## [Entries provided]

========================================================================

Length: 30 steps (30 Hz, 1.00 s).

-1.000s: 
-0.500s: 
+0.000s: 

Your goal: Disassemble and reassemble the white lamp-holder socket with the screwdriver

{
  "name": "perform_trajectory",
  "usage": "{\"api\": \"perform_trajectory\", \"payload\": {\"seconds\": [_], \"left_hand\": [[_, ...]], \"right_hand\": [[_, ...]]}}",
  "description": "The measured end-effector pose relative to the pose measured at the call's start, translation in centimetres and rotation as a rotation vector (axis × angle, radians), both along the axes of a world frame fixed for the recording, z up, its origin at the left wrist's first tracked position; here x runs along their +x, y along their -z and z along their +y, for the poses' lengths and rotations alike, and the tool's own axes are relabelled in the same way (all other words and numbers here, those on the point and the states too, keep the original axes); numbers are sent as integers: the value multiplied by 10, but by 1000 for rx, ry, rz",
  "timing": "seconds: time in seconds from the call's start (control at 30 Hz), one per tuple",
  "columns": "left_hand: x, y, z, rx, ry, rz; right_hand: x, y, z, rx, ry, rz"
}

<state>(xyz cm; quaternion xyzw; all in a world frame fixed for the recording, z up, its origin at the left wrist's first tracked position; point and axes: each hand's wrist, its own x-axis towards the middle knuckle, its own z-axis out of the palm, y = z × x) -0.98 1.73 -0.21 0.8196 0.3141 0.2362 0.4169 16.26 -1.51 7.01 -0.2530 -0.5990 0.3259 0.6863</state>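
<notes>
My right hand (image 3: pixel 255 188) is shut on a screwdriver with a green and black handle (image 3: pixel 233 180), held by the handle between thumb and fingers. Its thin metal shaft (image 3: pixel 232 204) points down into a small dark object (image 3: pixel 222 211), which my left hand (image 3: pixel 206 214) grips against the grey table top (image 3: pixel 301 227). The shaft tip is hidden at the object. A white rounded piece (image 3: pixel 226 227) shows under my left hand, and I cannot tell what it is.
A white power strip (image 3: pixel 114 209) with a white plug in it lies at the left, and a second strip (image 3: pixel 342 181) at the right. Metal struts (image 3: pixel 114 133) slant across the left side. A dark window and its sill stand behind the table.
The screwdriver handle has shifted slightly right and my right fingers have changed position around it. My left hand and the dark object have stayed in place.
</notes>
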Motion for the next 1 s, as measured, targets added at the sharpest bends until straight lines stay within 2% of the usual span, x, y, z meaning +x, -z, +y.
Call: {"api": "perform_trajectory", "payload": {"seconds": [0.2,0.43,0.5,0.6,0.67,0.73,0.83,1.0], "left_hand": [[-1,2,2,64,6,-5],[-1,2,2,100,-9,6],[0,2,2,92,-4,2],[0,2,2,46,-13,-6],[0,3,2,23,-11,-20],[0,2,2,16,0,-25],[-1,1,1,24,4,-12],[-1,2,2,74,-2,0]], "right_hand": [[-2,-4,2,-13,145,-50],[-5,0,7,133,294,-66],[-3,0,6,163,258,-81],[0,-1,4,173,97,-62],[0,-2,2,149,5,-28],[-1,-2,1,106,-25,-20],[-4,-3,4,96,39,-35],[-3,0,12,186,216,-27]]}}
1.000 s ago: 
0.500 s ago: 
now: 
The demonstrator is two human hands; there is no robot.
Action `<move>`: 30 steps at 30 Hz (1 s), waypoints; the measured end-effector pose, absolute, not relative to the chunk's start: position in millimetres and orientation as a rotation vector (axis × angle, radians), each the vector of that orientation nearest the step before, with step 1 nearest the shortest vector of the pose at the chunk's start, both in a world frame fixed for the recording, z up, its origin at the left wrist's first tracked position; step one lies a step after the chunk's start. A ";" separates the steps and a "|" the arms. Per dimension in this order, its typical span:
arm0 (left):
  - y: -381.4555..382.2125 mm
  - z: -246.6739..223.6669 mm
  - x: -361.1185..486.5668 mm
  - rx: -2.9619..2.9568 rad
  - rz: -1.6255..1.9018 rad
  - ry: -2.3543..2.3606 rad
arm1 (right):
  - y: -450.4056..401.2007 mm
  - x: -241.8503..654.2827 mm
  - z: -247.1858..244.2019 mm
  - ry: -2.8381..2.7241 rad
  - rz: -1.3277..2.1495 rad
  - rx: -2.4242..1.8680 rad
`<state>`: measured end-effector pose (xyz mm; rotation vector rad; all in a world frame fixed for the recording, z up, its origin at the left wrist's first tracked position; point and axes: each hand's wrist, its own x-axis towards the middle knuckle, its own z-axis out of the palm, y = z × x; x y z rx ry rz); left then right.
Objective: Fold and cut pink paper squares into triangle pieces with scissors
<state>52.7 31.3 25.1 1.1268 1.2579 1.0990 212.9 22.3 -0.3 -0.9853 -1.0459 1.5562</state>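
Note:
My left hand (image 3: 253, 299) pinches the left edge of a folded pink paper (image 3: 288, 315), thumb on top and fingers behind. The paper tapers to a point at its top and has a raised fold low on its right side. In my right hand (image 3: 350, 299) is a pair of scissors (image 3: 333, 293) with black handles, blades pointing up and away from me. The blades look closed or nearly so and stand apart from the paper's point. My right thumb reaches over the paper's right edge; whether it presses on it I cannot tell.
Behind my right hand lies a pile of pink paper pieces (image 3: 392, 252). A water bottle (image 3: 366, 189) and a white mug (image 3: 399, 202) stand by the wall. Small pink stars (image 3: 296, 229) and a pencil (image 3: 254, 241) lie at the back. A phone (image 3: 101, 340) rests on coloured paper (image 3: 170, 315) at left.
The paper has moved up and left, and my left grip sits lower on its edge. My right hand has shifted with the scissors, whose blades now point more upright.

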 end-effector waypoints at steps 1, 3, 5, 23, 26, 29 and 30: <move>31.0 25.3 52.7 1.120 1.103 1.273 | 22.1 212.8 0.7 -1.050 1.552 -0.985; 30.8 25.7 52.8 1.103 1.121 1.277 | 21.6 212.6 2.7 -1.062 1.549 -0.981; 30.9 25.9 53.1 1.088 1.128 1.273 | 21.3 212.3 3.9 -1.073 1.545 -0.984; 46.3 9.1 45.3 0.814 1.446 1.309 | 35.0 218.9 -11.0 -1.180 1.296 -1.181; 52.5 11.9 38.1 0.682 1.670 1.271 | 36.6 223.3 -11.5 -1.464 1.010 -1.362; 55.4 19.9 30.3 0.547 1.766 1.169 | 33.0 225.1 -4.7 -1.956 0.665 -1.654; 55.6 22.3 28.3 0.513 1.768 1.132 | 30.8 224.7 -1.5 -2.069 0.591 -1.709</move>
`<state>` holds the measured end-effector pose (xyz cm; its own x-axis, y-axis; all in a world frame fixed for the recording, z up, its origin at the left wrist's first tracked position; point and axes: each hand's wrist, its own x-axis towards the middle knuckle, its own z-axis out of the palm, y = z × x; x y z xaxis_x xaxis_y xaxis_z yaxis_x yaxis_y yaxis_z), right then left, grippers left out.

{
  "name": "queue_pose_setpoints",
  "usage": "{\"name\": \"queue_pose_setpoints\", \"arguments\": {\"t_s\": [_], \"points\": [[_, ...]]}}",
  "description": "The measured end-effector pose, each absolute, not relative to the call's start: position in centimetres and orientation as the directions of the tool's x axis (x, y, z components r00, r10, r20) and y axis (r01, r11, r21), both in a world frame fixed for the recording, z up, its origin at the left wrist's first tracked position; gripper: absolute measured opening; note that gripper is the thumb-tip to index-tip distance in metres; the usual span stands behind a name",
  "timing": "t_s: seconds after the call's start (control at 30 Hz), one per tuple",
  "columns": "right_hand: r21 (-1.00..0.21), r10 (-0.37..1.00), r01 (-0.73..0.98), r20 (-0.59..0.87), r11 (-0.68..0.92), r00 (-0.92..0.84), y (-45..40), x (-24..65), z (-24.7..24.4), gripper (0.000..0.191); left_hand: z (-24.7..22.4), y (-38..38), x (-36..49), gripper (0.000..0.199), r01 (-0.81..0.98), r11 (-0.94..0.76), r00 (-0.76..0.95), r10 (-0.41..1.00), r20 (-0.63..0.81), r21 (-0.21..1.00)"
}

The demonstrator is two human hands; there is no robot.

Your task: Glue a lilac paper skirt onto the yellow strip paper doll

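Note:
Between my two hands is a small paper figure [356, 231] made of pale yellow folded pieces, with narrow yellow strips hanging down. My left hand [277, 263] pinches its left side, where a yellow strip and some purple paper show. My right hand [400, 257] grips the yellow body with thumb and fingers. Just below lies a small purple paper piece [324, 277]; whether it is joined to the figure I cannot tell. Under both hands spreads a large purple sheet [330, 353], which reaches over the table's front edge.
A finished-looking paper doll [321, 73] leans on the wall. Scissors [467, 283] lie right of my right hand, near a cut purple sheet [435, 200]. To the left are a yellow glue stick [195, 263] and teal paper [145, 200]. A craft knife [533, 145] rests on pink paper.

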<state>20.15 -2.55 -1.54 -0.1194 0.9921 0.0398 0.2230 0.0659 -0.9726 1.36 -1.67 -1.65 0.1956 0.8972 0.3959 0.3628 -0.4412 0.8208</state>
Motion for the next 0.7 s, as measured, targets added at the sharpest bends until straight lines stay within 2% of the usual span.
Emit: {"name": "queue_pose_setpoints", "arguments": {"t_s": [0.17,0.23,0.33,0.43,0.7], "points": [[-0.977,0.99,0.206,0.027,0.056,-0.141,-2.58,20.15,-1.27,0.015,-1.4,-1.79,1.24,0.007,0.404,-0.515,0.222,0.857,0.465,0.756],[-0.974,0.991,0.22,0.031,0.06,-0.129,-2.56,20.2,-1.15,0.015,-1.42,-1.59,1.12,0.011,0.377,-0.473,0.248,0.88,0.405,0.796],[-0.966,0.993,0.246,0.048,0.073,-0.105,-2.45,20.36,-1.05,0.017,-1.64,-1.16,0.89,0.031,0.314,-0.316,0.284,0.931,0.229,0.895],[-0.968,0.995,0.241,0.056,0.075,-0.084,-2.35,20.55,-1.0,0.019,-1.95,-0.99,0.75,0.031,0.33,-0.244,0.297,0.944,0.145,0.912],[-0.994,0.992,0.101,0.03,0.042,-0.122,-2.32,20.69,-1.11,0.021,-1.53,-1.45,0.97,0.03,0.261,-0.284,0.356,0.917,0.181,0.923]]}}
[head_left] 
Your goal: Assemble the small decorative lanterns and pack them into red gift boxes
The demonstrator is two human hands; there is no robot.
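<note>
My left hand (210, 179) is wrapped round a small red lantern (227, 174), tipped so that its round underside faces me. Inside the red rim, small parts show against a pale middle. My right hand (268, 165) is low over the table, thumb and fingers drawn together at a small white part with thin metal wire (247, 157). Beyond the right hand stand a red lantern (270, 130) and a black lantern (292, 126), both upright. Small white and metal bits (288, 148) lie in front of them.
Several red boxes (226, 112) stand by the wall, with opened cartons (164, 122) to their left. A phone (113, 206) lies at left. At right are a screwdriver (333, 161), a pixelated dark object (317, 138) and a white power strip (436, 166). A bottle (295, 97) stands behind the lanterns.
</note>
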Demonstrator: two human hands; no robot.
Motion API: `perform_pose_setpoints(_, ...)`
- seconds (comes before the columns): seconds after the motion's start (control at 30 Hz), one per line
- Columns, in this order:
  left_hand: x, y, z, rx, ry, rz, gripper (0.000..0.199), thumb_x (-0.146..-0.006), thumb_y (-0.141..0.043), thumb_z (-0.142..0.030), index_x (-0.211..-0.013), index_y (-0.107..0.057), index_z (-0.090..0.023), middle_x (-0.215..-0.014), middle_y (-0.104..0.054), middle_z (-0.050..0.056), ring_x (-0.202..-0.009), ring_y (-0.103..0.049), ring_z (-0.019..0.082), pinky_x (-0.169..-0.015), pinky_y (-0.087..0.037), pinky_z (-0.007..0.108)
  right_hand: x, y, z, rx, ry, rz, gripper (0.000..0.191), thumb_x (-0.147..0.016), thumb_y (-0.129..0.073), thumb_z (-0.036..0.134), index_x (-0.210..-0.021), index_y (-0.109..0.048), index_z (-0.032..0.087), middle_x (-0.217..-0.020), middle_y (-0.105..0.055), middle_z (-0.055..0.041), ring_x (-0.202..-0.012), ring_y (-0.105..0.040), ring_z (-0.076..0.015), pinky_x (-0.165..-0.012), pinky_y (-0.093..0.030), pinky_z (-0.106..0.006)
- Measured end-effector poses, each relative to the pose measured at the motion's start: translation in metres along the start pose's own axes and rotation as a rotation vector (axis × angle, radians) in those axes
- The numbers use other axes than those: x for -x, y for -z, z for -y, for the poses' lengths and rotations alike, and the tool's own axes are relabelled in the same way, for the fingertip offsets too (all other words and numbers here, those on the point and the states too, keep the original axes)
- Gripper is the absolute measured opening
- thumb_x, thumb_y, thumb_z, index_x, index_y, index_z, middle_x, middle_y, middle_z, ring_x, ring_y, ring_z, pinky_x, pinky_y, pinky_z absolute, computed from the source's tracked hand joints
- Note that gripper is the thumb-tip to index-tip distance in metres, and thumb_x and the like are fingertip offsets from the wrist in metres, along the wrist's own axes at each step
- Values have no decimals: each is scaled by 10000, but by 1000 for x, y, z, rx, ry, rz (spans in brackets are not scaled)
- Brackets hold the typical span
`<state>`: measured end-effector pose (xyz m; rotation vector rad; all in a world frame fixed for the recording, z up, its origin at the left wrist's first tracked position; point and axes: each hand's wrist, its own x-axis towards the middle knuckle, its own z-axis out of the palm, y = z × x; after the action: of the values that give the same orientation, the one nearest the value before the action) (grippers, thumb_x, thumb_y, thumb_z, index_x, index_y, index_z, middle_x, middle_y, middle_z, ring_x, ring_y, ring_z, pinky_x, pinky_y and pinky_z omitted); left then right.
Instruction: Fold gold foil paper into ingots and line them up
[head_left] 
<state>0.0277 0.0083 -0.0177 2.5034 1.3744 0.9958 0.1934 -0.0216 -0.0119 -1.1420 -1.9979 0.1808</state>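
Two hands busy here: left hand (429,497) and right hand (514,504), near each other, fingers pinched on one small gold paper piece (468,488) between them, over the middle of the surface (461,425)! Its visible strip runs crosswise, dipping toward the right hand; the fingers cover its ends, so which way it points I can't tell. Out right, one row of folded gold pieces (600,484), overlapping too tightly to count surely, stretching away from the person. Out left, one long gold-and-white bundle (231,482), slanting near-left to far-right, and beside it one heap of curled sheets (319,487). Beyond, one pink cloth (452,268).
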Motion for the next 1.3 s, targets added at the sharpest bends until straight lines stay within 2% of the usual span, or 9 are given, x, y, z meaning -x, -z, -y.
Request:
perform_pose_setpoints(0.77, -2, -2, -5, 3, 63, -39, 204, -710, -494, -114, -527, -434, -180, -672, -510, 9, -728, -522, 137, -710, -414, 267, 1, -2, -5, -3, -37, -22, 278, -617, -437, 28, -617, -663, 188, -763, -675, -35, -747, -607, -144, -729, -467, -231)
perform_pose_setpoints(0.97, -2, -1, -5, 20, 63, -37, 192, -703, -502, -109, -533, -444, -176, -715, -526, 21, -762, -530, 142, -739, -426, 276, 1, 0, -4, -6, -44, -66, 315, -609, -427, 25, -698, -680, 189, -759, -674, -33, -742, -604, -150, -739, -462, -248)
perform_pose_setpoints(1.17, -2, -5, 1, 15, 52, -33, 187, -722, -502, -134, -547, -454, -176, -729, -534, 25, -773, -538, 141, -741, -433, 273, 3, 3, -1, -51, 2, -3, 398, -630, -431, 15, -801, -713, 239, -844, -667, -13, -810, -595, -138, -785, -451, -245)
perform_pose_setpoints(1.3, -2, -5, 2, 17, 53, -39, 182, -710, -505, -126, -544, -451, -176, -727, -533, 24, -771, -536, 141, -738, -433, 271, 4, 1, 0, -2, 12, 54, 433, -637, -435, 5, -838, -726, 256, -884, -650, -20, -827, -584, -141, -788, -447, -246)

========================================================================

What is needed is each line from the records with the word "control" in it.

  "timing": "seconds: time in seconds from the call's start (control at 30 Hz), one per tuple",
  "timing": "t_s: seconds after the call's start (control at 30 Hz), one per tuple",
- seconds (comes before the columns): seconds after the motion's start (control at 30 Hz), one per line

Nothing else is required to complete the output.